**Records shown**.
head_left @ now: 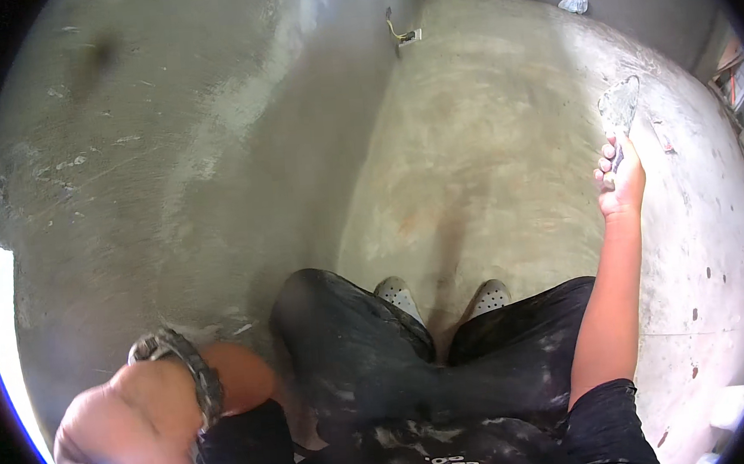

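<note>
My right hand [621, 177] is raised out to the right, fingers wrapped round the handle of a small trowel. The trowel's blade [619, 104] points away from me and is smeared with pale grey plaster. At the lower left my left hand [115, 444] is bent back close to the camera. A watch [188, 374] with a thick band circles that wrist. The left fingers are blurred and partly cut off by the frame's edge, so I cannot see whether they hold anything.
A grey plastered wall [168, 160] rises on the left, meeting the pale floor [476, 113] in front. Loose wires stick out by an electrical box [410, 37]. A pale object with a red top [576, 1] lies far right. My perforated shoes [400, 297] are below; dark spots mark the right.
</note>
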Motion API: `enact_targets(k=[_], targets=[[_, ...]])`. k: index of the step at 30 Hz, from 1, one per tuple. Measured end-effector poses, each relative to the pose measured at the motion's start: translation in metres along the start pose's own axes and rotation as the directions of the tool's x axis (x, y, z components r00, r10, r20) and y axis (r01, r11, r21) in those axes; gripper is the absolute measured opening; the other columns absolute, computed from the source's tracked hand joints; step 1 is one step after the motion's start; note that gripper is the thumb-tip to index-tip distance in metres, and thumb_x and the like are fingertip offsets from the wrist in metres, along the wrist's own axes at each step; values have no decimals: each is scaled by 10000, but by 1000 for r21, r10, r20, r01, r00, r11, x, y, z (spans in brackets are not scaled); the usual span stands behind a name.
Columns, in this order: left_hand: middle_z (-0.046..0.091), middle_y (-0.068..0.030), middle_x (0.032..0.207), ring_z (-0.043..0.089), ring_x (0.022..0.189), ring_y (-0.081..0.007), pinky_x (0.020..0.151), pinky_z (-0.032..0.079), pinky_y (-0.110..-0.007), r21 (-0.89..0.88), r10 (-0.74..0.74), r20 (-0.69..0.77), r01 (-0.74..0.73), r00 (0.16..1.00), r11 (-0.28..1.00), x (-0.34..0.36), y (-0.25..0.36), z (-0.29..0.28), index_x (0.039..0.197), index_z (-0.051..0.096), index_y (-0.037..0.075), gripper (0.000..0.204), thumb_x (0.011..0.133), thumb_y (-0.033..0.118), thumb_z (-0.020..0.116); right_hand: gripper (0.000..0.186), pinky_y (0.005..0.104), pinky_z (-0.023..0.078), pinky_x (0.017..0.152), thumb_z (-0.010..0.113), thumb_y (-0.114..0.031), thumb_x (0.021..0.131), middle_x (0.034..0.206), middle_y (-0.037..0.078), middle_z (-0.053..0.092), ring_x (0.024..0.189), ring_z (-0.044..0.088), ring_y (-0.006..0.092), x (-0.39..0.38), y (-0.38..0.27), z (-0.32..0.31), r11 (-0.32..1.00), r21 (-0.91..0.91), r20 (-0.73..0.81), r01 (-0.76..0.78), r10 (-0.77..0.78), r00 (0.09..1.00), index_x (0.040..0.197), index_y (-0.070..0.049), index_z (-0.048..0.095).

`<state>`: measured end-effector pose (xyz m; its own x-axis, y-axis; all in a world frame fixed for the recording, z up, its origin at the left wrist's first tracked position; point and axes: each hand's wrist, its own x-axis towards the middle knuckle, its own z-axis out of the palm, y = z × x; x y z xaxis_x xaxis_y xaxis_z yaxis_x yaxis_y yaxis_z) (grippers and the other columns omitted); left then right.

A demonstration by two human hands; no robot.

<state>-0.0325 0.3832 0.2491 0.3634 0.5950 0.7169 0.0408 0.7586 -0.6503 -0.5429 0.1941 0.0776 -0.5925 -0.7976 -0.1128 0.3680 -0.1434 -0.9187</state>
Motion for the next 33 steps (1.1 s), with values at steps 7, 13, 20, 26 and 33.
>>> enact_targets(k=[7, 13, 20, 26, 33], targets=[[351, -3, 582, 342, 495, -141, 485, 316, -306, 142, -74, -5, 74, 997, 987, 42, 31, -28, 730, 484, 81, 638, 733, 714, 567, 190, 239, 341, 455, 574, -280, 913, 696, -29, 487, 524, 424, 71, -8, -4, 17, 995, 97, -17, 2, -1, 1000, 947, -99, 531], [392, -14, 602, 377, 509, -149, 494, 337, -309, 355, -125, -59, 137, 990, 925, 94, 60, -61, 750, 503, 65, 616, 722, 672, 606, 155, 240, 342, 461, 577, -258, 905, 688, -32, 481, 517, 420, 70, -18, -14, 19, 991, 133, -18, -15, 17, 1000, 921, -114, 523], [439, -26, 625, 419, 526, -157, 504, 361, -312, 722, -244, -212, 319, 946, 614, 138, 105, -129, 773, 525, 47, 593, 709, 623, 652, 128, 225, 338, 454, 537, -255, 933, 677, -51, 470, 509, 409, 56, -18, -11, 25, 988, 156, -19, -14, 17, 1000, 920, -128, 534], [480, -37, 645, 455, 540, -165, 513, 383, -315, 864, -327, -455, 500, 828, 64, 125, 146, -185, 793, 543, 31, 577, 697, 581, 691, 135, 207, 341, 445, 521, -258, 952, 660, -72, 460, 504, 411, 38, -19, -17, 29, 986, 166, -65, -2, 13, 998, 896, -139, 551], [528, -50, 668, 496, 557, -173, 523, 407, -318, 759, -354, -645, 515, 677, -399, 72, 184, -225, 816, 565, 12, 562, 684, 531, 736, 113, 235, 337, 448, 541, -236, 913, 661, -48, 467, 507, 418, 65, -6, -12, 29, 984, 178, -86, 15, 1, 996, 858, -139, 518]])
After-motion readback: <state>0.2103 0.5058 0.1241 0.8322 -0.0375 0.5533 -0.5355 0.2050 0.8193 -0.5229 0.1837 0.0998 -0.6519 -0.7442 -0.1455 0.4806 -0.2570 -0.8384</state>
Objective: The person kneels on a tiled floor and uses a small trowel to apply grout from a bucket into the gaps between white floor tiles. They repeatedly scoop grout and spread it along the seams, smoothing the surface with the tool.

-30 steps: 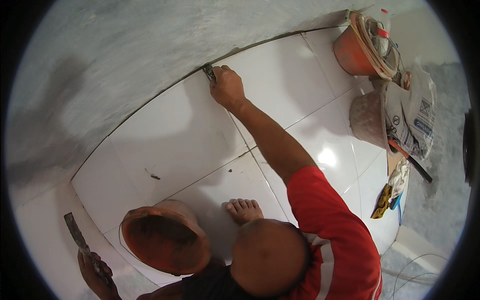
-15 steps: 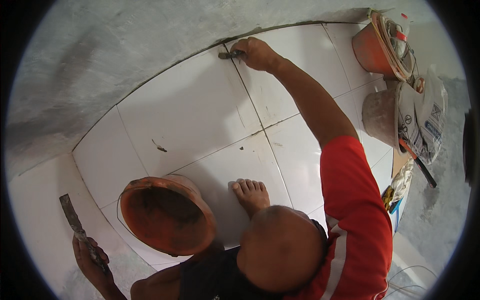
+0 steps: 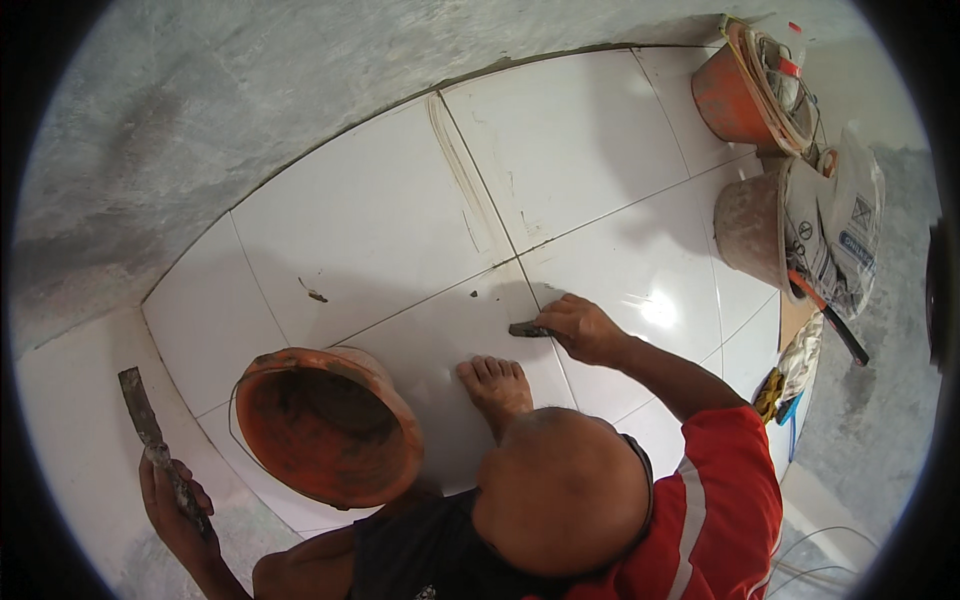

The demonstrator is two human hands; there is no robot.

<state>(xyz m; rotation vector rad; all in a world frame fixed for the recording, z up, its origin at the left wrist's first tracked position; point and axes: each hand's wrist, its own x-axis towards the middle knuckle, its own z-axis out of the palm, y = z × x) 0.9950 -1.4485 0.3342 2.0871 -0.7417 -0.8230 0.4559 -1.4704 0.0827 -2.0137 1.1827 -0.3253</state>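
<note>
My left hand [image 3: 178, 510], off to the lower left, grips the handle of a narrow, mortar-crusted flat-bladed scraper [image 3: 138, 405], blade pointing up and away. My right hand [image 3: 582, 330] pinches a small dark flat piece [image 3: 526, 329] against the floor, at the joint between two white tiles. Its exact kind cannot be made out. Past the tile crossing, pale grout streaks [image 3: 465, 180] run beside the same joint up to the wall. Left of my foot [image 3: 497, 390], an orange bucket [image 3: 400, 400] leans with its mouth toward me; greyish residue coats its inside.
A grey plastered wall [image 3: 280, 90] borders the far side. At the right stand an orange bucket with a bottle [image 3: 725, 100] and a dirty bucket [image 3: 745, 225] with plastic sacks [image 3: 850, 240] and an orange-black handled tool [image 3: 835, 320]. Small crumbs [image 3: 316, 296] lie on the tiles.
My right hand has drawn the dark piece from the wall end of the joint back toward me, past the tile crossing. Streaks now show along the far joint. My left hand keeps its grip.
</note>
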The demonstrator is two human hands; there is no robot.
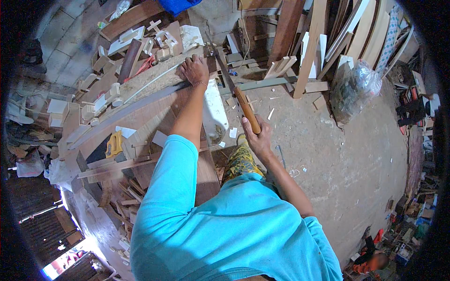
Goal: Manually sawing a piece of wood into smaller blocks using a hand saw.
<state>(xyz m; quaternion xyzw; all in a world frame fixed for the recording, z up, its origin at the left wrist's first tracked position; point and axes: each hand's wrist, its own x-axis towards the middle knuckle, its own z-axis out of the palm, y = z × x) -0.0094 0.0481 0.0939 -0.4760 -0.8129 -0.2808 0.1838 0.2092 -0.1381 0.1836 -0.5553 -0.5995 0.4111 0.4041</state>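
Observation:
My right hand (258, 136) is wrapped round the wooden handle of a handsaw (246, 110). Its narrow dark blade slants up and away to the left, passing just beyond the bench end. At that end my left hand (194, 70) presses down with bent fingers on a long wooden board (164, 75) on the bench. The blade lies right beside the left hand; whether its teeth touch the wood is hard to see. A second handsaw with a yellow handle (114, 144) rests on the bench, left of my left arm.
Small wooden blocks (112, 93) and joined pieces crowd the bench's far side. A worn white beam (214, 114) sits at its right end. Planks (309, 51) lean at the back, near a clear plastic bag (358, 86). Offcuts litter the concrete floor (337, 159). Another person (370, 263) is at lower right.

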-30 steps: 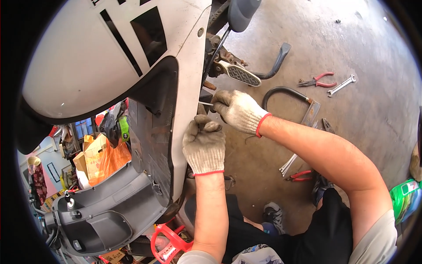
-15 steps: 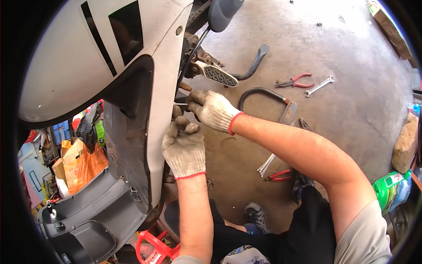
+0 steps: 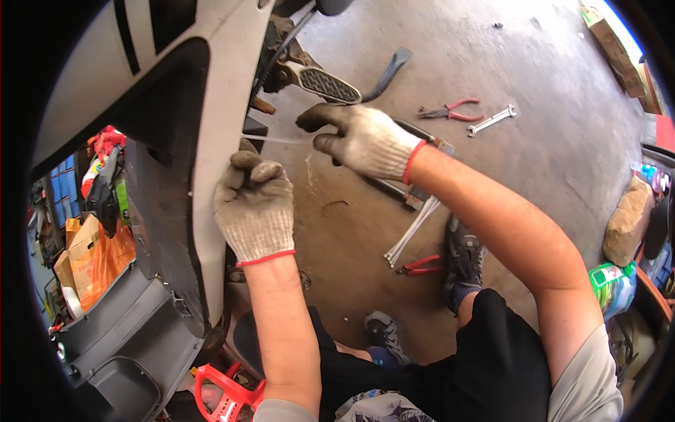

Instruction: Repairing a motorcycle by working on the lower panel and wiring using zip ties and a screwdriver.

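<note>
Scooter [image 3: 226,91] with white, black-striped body panel and dark grey plastic floor section, along the left of the view. Thin, pale, flexible-looking strip [image 3: 278,139] juts sideways from beside the panel's edge, its free end toward the right hand; outline blurred.

Left hand [image 3: 256,204], in off-white knit glove with grey coating and red cuff, just beside the panel edge, below the strip. Fingers loosely curled; cannot tell whether anything is held in them.

Right hand [image 3: 373,137], gloved to match, at the strip's far end. Thumb and forefinger parted with a clear gap; strip runs up to about the thumb, contact uncertain through blur. Above this hand: pale-edged foot pedal with dark patterned tread [image 3: 329,84] and black bent metal lever [image 3: 390,72].

On the grey-brown concrete floor [image 3: 351,271], right of scooter: red-handled, dark-nosed pliers [image 3: 453,111] near a silver double-ended wrench [image 3: 492,121]; black curved tubular frame [image 3: 410,129], partly hidden behind right hand; bundle of slim white ties [image 3: 409,235], partly under right forearm; second red-handled tool [image 3: 422,266] just below the bundle.
</note>
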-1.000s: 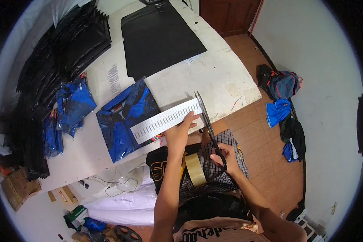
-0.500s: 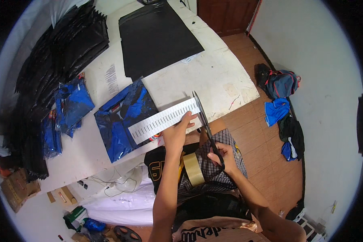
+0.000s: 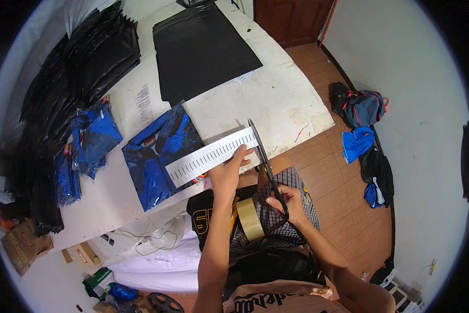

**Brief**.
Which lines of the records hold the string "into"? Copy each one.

**Exercise solution**.
Objective: The person kneels on a tiled floor and uses a small trowel to apply grout from a bucket into the gaps between white floor tiles. They repeatedly scoop grout and spread it along the seams, smoothing the surface with the tool.
Goal: Manually sawing a piece of wood into smaller blocks using a hand saw.

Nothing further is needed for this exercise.